- **WHAT TO WORK ON**
Repeat only what appears from the line containing "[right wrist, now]" through the last line of the listing below, exactly as written.

Top of GIVEN MATERIAL

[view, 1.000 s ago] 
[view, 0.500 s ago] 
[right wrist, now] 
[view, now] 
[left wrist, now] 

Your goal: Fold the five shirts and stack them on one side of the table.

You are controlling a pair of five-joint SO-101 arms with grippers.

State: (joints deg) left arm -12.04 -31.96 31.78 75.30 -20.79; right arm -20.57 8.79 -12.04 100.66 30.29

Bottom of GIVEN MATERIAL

- **SOLVED PROBLEM**
[right wrist, now] 
[view, now] 
[left wrist, now] 

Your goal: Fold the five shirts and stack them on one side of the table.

You are controlling a pair of five-joint SO-101 arms with grippers.

State: (joints deg) left arm -12.04 -31.96 31.78 75.30 -20.79; right arm -20.57 8.79 -12.04 100.66 30.29

There is nothing more to the exercise.